Transcribe the data exactly. Leave nothing out.

(Items from a data source)

[Start of section]

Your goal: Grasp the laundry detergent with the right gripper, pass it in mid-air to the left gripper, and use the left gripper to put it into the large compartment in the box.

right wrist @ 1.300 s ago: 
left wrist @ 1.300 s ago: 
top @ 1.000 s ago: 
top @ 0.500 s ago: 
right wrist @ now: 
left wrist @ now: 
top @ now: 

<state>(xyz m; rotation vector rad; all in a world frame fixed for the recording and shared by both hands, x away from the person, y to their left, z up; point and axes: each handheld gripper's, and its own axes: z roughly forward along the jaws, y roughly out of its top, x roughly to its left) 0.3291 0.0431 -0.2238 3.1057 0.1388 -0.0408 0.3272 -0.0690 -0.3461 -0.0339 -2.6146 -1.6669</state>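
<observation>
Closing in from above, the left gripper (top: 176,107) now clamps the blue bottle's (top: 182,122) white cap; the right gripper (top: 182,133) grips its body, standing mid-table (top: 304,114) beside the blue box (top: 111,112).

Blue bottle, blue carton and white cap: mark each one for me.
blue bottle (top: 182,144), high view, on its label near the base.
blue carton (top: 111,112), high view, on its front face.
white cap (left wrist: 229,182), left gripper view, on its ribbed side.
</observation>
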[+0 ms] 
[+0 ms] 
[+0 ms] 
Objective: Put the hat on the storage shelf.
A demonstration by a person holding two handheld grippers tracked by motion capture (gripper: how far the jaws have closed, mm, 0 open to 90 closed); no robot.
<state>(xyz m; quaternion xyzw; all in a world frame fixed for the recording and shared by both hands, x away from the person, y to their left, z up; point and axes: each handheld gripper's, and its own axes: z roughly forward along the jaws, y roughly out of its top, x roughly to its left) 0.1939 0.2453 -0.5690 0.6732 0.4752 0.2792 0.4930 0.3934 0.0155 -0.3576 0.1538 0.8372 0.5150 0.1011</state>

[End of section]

## Output for this exercise
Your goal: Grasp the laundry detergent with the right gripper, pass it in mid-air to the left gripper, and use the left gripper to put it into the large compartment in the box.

right wrist @ 1.300 s ago: 
left wrist @ 1.300 s ago: 
top @ 1.000 s ago: 
top @ 0.500 s ago: 
right wrist @ now: 
left wrist @ now: 
top @ now: 

<state>(xyz m; rotation vector rad; all in a world frame fixed for the recording and shared by both hands, x away from the person, y to their left, z up; point and axes: each handheld gripper's, and its own axes: z roughly forward along the jaws, y roughly out of its top, x roughly to its left) 0.3291 0.0431 -0.2238 3.1057 0.1388 -0.0408 0.3272 -0.0690 -0.3461 -0.0339 -2.6146 -1.6669</state>
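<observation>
Closing in from above, the left gripper (top: 176,107) now clamps the blue bottle's (top: 182,122) white cap; the right gripper (top: 182,133) grips its body, standing mid-table (top: 304,114) beside the blue box (top: 111,112).

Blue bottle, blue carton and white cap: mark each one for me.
blue bottle (top: 182,144), high view, on its label near the base.
blue carton (top: 111,112), high view, on its front face.
white cap (left wrist: 229,182), left gripper view, on its ribbed side.
</observation>
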[+0 ms] 
[+0 ms] 
[+0 ms] 
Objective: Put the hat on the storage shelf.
A demonstration by a person holding two handheld grippers tracked by motion capture (gripper: how far the jaws have closed, mm, 0 open to 90 closed); no robot.
<state>(xyz m; quaternion xyzw; all in a world frame fixed for the recording and shared by both hands, x away from the person, y to their left, z up; point and axes: each handheld gripper's, and its own axes: z roughly forward along the jaws, y roughly out of its top, x roughly to its left) 0.1939 0.2453 -0.5690 0.6732 0.4752 0.2792 0.4930 0.3934 0.0155 -0.3576 0.1538 0.8372 0.5150 0.1011</state>

No more work is needed on this answer.